Work request: Return the data below exactly, but only from the line containing "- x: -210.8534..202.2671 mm" through the line containing "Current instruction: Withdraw", with both of those lines included.

··· Data extract

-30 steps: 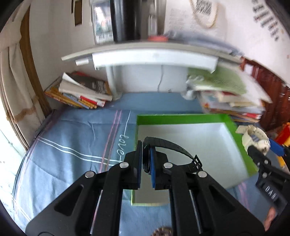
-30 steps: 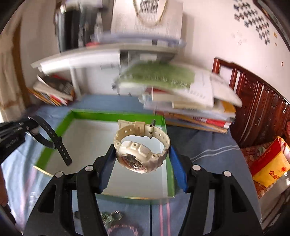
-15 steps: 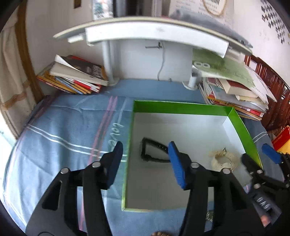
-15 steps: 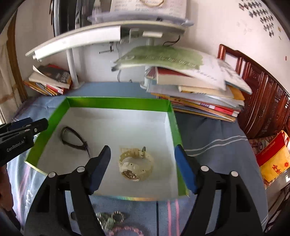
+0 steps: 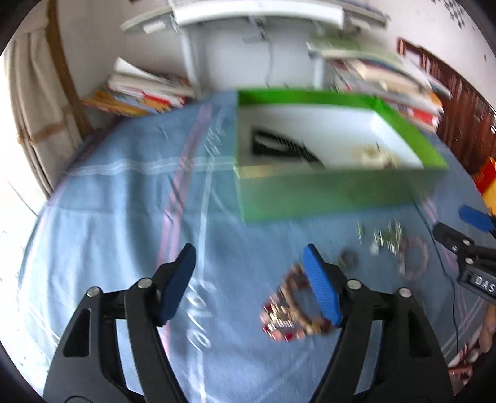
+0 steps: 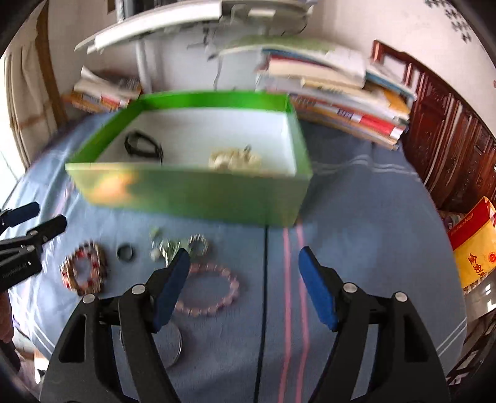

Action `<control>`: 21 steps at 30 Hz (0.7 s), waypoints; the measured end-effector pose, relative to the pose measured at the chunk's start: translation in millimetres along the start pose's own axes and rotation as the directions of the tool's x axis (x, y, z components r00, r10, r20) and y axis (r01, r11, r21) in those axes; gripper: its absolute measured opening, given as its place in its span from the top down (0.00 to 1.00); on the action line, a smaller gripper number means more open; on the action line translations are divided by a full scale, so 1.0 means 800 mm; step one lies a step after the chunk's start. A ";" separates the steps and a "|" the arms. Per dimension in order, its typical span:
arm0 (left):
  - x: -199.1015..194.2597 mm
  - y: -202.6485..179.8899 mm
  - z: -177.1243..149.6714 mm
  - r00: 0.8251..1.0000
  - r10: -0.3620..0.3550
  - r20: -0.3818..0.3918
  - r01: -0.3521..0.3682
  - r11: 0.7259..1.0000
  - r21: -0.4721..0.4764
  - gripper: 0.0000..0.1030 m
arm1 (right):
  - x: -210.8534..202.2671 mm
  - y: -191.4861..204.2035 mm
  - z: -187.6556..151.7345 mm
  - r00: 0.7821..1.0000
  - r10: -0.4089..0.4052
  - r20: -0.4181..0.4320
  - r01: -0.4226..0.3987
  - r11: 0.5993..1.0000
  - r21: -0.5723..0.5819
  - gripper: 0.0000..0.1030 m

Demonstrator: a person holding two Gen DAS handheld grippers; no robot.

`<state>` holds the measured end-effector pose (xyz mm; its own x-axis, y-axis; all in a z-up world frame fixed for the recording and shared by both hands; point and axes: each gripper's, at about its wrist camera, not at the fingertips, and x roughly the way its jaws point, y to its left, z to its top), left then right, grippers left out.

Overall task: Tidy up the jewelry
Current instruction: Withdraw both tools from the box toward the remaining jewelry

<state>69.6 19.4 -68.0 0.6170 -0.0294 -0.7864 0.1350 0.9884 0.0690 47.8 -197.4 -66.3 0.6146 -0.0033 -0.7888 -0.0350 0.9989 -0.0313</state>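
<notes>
We see both views in bright daylight that pours in from the left, where the pale curtain [image 5: 28,102] and the wall beside it wash out to near white. Motion blur smears most of each frame: the green cardboard box with the white inside [image 6: 198,192] has soft, streaked edges, and a warm yellow glare sits on its near wall in the right wrist view. The small beaded pieces on the blue striped cloth [image 5: 117,217] are fuzzy. Fisheye bending curves the white shelf [image 6: 161,28] and the dark corners vignette to black.
</notes>
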 end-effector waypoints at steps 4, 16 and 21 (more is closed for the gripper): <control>0.011 -0.008 -0.009 0.999 -0.014 -0.039 0.015 1.000 0.006 0.37 | 0.009 0.006 -0.004 1.000 -0.010 -0.017 0.010 1.000 -0.006 0.32; 0.019 -0.015 -0.012 0.998 -0.019 -0.065 0.021 1.000 0.024 0.37 | 0.029 0.006 -0.015 0.995 -0.039 -0.092 0.040 0.999 0.008 0.62; 0.027 -0.014 -0.015 0.996 -0.019 -0.086 0.021 1.000 0.020 0.48 | 0.041 0.015 -0.019 0.992 -0.032 -0.124 0.030 0.999 -0.014 0.76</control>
<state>72.4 9.5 -93.1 0.5450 -0.0351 -0.8377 0.1632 0.9845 0.0649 55.8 -186.2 -101.6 0.5127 -0.0408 -0.8576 -0.0272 0.9976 -0.0637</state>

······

Task result:
  - x: -210.8534..202.2671 mm
  - y: -191.4861..204.2035 mm
  - z: -187.6556..151.7345 mm
  - r00: 0.7821..1.0000
  - r10: -0.4089..0.4052
  - r20: -0.4181..0.4320
  - r01: -0.4226..0.3987
  - r11: 0.5993..1.0000
  - r21: -0.5723..0.5819
  - gripper: 0.0000..0.1030 m

Demonstrator: a person holding two Gen DAS handheld grippers; no robot.

`<state>` holds the measured end-effector pose (xyz mm; its own x-axis, y-axis; all in a z-up world frame fixed for the recording and shared by both hands; point and axes: each gripper's, at about its wrist camera, not at the fingertips, and x roughly the way its jaws point, y to its left, z to its top), left then right, grippers left out.

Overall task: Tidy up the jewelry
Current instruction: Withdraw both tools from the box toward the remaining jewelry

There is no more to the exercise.